**Exercise prompt:** This exercise asks for the entries below to be printed exactly.

___ Given information

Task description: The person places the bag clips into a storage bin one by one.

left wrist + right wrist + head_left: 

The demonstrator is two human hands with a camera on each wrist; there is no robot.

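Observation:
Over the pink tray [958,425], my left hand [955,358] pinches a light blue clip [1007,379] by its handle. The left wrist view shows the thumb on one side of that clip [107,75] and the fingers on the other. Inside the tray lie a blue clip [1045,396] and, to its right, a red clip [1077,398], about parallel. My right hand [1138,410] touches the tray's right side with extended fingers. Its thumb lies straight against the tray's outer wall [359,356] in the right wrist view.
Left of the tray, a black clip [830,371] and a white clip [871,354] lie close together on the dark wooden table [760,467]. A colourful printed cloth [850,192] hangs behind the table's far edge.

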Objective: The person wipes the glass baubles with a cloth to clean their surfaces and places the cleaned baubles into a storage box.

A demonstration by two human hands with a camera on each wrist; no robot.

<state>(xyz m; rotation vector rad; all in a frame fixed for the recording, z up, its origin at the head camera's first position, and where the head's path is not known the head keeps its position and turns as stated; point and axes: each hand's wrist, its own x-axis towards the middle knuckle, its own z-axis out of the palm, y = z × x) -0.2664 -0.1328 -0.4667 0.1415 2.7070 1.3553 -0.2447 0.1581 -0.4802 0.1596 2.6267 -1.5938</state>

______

**Task result:**
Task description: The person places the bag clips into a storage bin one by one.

left wrist + right wrist + head_left: 

The demonstrator is two human hands with a camera on each wrist; there is no robot.

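Observation:
Over the pink tray [958,425], my left hand [955,358] pinches a light blue clip [1007,379] by its handle. The left wrist view shows the thumb on one side of that clip [107,75] and the fingers on the other. Inside the tray lie a blue clip [1045,396] and, to its right, a red clip [1077,398], about parallel. My right hand [1138,410] touches the tray's right side with extended fingers. Its thumb lies straight against the tray's outer wall [359,356] in the right wrist view.
Left of the tray, a black clip [830,371] and a white clip [871,354] lie close together on the dark wooden table [760,467]. A colourful printed cloth [850,192] hangs behind the table's far edge.
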
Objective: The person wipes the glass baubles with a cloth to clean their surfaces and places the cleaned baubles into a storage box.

A demonstration by two human hands with a camera on each wrist; no robot.

<state>(xyz m; rotation vector rad; all in a frame fixed for the recording, z up, its origin at the head camera's first position, and where the head's path is not known the head keeps its position and turns as stated; point and axes: each hand's wrist, its own x-axis towards the middle knuckle, its own z-axis out of the palm, y = z × x) -0.2664 -0.1328 -0.4667 0.1415 2.7070 1.3553 -0.2447 0.1581 -0.4802 0.1596 2.6267 -1.5938</state>

There's nothing more to this exercise.